The official term for emotionally manipulating a child against the other parent is “parental alienation.” It, according to Psychology Today, happens when a child refuses to have a relationship with a parent because they’re being manipulated by the other. It can be exaggerating something, telling lies, or saying hateful things.  

Parental alienation can happen during a divorce, but it may take place before one starts or after it’s finalized. It could include emotional blackmail, where one parent threatens to withhold love or attention if the child continues their relationship with the other. A parent may convince a child to make a false claim of abuse or neglect. The parent may make the child promise that these statements and acts are secrets that can’t be revealed. 

What Impact Can Parental Alienation Have? 

As a result, a child may be distraught, confused, angry, sad, and lonely. Children may not understand why they love someone the other parent hates. They may be afraid to speak honestly with the targeted parent and lack evidence that what they’re being told is untrue. In extreme cases, this can impact a child’s relationship with a parent for years. 

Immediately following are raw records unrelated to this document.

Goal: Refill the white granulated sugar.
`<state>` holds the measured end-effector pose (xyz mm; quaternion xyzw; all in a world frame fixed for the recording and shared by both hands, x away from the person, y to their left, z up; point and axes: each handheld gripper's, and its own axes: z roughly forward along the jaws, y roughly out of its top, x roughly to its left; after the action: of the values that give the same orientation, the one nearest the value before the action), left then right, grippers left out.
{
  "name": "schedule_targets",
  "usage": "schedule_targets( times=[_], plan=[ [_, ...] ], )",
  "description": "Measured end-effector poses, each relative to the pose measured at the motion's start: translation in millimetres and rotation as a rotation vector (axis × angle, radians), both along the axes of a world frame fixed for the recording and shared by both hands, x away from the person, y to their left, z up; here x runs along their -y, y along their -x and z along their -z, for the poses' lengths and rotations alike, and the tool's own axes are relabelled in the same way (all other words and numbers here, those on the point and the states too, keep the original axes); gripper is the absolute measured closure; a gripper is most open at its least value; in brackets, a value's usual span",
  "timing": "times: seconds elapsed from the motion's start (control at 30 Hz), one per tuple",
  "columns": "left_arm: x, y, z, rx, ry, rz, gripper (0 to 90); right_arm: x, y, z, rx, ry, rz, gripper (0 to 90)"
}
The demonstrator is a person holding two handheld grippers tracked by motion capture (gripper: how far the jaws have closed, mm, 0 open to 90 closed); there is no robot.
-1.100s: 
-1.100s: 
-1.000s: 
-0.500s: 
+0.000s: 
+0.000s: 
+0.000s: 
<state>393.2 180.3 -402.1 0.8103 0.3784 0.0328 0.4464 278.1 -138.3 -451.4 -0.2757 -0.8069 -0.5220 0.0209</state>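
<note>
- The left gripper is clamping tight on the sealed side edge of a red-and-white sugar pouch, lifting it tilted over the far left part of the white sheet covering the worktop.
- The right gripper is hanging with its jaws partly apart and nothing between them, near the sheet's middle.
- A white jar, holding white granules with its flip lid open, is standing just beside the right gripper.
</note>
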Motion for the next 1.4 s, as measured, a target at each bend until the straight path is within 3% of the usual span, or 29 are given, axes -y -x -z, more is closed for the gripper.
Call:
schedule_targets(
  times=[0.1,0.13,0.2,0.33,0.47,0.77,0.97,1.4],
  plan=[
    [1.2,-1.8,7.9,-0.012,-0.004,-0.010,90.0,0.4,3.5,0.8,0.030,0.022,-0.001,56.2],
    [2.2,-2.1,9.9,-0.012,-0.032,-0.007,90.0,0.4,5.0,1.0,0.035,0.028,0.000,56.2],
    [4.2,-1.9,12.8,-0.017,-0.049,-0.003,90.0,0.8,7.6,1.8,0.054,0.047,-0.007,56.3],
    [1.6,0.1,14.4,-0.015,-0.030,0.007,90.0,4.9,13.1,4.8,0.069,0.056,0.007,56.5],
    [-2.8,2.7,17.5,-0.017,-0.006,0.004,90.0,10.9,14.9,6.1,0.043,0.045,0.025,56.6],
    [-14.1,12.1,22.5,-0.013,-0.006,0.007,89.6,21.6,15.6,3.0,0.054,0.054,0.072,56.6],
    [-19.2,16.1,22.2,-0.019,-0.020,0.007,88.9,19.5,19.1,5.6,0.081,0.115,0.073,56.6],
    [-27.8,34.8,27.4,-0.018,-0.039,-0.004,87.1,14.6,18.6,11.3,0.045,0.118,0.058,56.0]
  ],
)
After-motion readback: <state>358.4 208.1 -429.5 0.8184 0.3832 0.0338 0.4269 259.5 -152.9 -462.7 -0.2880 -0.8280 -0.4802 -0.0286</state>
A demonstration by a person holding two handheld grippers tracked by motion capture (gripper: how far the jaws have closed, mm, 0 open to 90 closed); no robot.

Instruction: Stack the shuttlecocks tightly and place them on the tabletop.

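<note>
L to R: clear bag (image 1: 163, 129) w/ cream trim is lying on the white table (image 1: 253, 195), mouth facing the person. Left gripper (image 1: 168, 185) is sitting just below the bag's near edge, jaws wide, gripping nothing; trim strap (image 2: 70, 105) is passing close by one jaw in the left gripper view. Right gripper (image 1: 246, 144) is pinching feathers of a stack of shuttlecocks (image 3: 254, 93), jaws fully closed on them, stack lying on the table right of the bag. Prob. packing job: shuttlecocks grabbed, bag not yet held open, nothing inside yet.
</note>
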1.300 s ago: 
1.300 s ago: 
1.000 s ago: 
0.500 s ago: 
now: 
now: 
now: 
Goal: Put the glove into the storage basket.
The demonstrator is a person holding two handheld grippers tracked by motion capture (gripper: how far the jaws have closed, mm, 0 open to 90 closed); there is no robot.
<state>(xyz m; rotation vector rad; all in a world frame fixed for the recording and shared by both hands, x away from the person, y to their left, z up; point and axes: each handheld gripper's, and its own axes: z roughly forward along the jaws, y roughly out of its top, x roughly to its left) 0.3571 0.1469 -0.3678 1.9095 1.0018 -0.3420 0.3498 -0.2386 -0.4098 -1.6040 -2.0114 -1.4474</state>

Parental alienation can have more than an emotional impact on you and your child. It can affect custody proceedings. If your child is mature enough, a judge may give weight to your child’s opinion on which parent should have what kind of custody. If parental alienation colors that opinion, it can impact your case. If the other parent is interfering with the time you’re allotted with your child, that failure to cooperate can be used against them.